An airman collects a water sample at Joint Base Pearl Harbor-Hickam, Hawaii, Dec. 11, 2021. (Nick Wilson/U.S. Air Force)

FORT SHAFTER, Hawaii — The Navy on Monday will argue against an emergency order by the Hawaii Department of Health that requires the service to drain an underground fuel storage facility near Pearl Harbor linked to widespread drinking-water contamination.

The health department issued the order Dec. 6, about a week after residents of several military housing communities near Joint Base Pearl Harbor-Hickam began complaining of foul-smelling tap water layered with an oily sheen. The contamination has affected almost two dozen communities and displaced about 3,000 military housing residents, who are now temporarily living in hotels.

The emergency order requires the removal of roughly 150 million gallons of fuel from the Red Hill Fuel Storage Facility. The Navy notified the health department Dec. 7 that it would contest the order.

An evidentiary hearing is scheduled to begin via Zoom at 8 a.m. Monday, Hawaii time, and will continue “from day to day until completed,” the health department said in a news release Thursday. The hearing will be livestreamed at www.youtube.com/c/HawaiiDOH.

The emergency order set forth a series of requirements for the Navy:

• Immediate suspension of operations at the Red Hill bulk fuel storage tanks, including transfers.

• Continued monitoring by the Navy.

• Immediate steps to install a drinking water treatment system, or systems, at the contaminated Red Hill water well.

• Submission of a plan to be implemented within 30 days to assess the operations and system integrity to safely remove the fuel from the tanks. The plan must be prepared by a qualified, independent third party approved by the health department.

• Remove all fuel from the underground storage tanks.

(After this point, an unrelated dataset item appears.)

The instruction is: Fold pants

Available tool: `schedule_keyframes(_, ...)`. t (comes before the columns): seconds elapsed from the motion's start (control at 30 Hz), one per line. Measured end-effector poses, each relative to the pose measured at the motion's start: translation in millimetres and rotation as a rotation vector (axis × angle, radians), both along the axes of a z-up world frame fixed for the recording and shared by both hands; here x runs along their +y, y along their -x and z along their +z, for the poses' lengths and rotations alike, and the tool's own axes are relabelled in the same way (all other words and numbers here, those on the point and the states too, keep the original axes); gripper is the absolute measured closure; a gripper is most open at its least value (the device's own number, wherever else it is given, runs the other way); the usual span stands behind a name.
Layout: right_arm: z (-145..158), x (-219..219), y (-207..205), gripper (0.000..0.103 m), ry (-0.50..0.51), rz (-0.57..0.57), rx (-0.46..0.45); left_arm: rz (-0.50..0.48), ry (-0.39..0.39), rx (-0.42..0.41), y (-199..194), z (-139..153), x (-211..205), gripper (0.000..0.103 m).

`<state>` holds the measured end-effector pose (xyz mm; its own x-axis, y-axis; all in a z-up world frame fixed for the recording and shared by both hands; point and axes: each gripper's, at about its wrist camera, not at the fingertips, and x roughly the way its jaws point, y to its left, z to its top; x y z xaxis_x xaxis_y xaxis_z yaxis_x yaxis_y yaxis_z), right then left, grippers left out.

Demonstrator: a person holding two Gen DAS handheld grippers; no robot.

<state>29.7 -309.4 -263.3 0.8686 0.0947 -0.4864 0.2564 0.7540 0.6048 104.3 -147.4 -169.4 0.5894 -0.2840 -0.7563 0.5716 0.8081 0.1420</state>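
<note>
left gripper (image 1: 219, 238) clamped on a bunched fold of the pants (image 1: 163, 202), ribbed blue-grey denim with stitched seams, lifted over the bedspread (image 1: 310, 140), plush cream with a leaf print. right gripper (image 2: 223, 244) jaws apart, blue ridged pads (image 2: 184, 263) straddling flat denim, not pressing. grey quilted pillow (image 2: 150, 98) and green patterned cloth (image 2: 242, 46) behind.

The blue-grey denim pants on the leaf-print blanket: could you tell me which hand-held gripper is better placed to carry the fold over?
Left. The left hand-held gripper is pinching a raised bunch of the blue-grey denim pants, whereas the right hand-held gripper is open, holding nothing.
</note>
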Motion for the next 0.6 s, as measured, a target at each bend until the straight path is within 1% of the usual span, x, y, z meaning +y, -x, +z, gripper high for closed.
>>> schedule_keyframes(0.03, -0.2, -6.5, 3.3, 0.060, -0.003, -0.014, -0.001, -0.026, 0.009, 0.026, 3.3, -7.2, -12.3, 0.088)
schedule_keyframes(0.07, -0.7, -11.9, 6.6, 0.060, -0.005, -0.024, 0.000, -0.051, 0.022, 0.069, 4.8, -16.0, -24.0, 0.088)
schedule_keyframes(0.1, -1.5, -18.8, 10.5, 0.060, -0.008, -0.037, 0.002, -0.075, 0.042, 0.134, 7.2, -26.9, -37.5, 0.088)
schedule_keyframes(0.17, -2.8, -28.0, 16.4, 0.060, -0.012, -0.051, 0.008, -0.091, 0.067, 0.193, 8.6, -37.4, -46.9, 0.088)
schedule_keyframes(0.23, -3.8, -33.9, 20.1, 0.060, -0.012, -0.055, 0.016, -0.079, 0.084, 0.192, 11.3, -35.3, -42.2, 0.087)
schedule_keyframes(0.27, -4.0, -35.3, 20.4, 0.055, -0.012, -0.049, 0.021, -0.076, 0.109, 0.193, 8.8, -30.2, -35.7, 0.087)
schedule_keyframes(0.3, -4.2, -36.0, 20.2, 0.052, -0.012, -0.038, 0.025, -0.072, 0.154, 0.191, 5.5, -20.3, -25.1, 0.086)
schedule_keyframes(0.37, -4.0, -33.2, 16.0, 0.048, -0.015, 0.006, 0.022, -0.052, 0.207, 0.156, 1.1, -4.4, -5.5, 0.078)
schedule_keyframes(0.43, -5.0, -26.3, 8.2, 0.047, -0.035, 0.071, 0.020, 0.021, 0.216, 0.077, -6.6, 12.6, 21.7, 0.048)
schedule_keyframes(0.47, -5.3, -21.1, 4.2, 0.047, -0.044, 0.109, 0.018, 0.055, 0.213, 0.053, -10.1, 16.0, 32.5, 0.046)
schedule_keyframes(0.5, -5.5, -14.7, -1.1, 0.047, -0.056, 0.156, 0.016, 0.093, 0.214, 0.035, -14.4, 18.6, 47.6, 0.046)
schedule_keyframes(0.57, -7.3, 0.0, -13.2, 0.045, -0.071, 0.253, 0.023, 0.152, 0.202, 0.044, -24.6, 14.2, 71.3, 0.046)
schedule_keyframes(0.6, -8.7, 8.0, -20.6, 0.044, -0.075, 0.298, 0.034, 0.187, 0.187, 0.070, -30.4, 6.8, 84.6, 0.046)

The Navy has not detailed which of the required steps it contests.

Last week, Secretary of the Navy Carlos Del Toro laid out in a memo a plan to mitigate and clean up the contamination, and some steps outlined dovetail with the emergency order.

The Navy has suspended all operations at the Red Hill fuel facility and isolated its Red Hill and Halawa wells, two of the three wells used for the Navy water system.

The Navy concluded that the Red Hill well was contaminated by jet fuel spilled from a transfer line between the facility and the joint base on Nov. 20. Engineers are already working at removing the layer of fuel that floats at the well water’s surface.

The Navy is in the process of transporting massive carbon filtering systems contracted from the mainland, which will be used to flush and clean the roughly 25 million gallons of contaminated water now in the pipes and tanks of the Navy system.

“We are going to have to turn that over several times,” Navy Lt. Cmdr. John Daly told reporters Tuesday during a briefing. That could take up to two weeks to complete, once the filters are installed and ready, he said.

Del Toro’s memo also said the Navy will “evaluate” the acquisition of a treatment system for water pumped from the Red Hill well.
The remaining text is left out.